Sobre a violação à imagem e à honra de Juju Soares

Conforme noticiado hoje na Folha Vitória, após a repercussão da polêmica divulgação de fotos feitas durante o carnaval sem autorização, a transexual capixaba, Juliana Soares, afirmou que quer processar os responsáveis pelo compartilhamento.

Vítima de ofensas nas redes sociais e de inquestionável violação à sua intimidade, honra e imagem, Juliana afirmou que nunca passou por situação tão grave e que irá investigar os fatos e seguir até o fim para responsabilizar os infratores – que maliciosamente divulgaram suas fotos e seu documento, criaram um perfil falso e passaram a tentar atingi-la.

Seus direitos nesse caso?

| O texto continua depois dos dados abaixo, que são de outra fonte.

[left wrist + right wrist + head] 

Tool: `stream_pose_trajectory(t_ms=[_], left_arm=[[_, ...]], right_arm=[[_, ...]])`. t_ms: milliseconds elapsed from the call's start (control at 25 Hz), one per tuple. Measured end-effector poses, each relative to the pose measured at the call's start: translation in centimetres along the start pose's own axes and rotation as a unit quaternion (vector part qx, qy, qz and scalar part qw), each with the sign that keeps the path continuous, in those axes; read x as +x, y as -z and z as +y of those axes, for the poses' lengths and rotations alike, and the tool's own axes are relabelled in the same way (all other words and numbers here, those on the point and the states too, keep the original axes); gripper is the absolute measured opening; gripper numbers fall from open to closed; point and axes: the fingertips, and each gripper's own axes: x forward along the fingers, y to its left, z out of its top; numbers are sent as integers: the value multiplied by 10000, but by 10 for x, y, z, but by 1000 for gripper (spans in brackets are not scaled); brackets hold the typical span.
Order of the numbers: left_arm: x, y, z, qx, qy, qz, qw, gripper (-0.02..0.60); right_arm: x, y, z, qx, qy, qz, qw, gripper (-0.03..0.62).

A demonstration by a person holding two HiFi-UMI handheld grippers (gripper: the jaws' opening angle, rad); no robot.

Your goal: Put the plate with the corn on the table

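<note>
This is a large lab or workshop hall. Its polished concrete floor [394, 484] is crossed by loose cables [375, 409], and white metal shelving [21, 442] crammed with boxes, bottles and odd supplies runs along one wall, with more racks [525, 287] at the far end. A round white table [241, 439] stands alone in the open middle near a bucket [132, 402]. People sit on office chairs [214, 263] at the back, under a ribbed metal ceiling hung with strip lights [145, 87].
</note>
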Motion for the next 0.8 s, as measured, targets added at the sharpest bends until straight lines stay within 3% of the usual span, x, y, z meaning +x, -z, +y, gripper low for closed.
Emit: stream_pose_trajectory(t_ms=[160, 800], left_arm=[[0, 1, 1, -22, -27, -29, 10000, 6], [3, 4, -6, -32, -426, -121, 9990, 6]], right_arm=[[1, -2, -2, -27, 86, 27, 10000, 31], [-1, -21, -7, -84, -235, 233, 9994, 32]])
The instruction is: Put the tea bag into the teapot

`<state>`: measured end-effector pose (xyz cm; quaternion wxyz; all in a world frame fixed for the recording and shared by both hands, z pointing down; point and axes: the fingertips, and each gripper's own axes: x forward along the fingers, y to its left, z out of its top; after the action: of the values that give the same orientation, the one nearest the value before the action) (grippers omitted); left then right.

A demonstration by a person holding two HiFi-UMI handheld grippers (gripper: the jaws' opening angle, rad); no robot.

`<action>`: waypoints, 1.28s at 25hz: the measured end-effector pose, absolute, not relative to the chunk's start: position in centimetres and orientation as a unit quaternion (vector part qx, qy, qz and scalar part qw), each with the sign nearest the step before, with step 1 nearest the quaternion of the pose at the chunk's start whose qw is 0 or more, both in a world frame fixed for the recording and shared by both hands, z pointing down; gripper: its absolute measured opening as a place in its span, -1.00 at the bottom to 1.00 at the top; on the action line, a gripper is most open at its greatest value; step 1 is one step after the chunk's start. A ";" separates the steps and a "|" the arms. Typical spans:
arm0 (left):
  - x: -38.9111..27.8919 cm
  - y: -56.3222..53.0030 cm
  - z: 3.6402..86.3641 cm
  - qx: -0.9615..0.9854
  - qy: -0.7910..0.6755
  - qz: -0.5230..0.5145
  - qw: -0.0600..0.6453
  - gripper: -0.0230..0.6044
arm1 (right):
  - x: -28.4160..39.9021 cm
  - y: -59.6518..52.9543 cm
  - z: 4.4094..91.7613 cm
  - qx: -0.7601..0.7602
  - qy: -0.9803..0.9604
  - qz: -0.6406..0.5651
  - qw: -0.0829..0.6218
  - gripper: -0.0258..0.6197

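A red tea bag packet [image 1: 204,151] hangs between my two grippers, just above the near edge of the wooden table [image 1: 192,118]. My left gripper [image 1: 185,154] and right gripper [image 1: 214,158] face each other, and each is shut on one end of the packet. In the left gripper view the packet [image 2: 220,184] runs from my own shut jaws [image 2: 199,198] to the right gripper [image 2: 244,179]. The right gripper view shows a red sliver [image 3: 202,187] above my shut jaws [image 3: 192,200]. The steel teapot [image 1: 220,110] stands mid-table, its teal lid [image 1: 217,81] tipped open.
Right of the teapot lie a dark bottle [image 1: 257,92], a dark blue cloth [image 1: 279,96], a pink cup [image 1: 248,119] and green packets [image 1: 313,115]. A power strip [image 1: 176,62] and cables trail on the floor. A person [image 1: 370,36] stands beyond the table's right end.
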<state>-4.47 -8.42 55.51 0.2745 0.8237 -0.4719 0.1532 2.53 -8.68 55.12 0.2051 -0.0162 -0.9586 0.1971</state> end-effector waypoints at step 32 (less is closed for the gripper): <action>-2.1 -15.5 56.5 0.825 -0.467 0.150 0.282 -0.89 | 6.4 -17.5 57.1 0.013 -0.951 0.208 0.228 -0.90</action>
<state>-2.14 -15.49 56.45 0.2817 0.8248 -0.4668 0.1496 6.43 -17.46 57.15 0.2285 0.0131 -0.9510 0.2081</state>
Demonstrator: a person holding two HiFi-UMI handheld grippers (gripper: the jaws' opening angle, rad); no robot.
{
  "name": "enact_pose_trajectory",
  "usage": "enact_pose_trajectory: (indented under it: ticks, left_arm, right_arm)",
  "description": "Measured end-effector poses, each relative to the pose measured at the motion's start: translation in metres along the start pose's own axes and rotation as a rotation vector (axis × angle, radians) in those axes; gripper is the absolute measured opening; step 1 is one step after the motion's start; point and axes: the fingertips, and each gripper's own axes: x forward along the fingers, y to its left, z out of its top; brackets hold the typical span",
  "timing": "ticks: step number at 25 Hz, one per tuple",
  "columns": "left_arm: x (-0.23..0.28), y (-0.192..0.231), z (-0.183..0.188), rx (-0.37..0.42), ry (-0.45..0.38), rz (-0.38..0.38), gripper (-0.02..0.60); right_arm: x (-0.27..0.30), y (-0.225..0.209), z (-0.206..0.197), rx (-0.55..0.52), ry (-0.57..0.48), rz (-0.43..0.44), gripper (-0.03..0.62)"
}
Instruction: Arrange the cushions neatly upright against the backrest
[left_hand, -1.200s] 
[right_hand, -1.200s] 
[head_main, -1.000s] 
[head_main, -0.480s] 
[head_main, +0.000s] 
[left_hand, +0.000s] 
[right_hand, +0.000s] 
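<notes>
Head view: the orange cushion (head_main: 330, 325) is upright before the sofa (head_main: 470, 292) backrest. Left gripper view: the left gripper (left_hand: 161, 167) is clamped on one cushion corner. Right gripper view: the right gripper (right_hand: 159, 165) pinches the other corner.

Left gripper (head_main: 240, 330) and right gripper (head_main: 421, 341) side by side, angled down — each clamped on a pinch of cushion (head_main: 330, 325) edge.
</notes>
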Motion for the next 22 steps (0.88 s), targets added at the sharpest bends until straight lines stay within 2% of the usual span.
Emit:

Eles são exatamente os mesmos pertencentes a você, a mim e a todos os demais cidadãos.

Um dos fundamentos de nosso Estado de Direito é justamente a dignidade da pessoa humana, e um de seus objetivos é promover o bem de todos, sem preconceitos de origem, raça, sexo, cor, idade e quaisquer outras formas de discriminação. Nessa linha, a Constituição Federal estabelece como garantia fundamental a inviolabilidade da intimidade, da vida privada, da honra e da imagem, assegurando o direito à indenização por danos morais e materiais decorrentes de sua violação.

Sim, Juliana possui direitos civis específicos relacionados à sua orientação sexual, contudo, a polêmica em questão diz respeito aos seus direitos comuns, garantidos constitucionalmente aos cidadãos brasileiros.

Como vítima de um insulto virtual, além dos típicos pedidos indenizatórios, ela pode pleitear a retirada de comentários injuriosos, diretamente ao provedor ou por meio de determinação judicial, sendo o procedimento aplicado também à intenção de exclusão de perfis falsos (tema já abordado em nosso blog), vídeos vexatórios, informações inverídicas, mensagens pejorativas ou qualquer outra forma de propagação de conteúdo ofensivo por publicações em redes sociais.

Algumas dessas medidas judiciais protetivas, como a exclusão do comentário/perfil, podem ser concedidas em caráter de urgência desde que verificados os requisitos necessários para tanto.

No caso, a situação enfrentada por Juliana ainda possui um agravante: ofensas preconceituosas foram feitas com base em um de seus documentos pessoais, o qual teria sido acessado ilicitamente e divulgado da mesma forma.

Como mencionado na reportagem da Folha Vitória, Juliana já registrou um boletim de ocorrência e agora aguarda os resultados da investigação para descobrir e responsabilizar – civil e criminalmente – aqueles que deram início ao compartilhamento das imagens.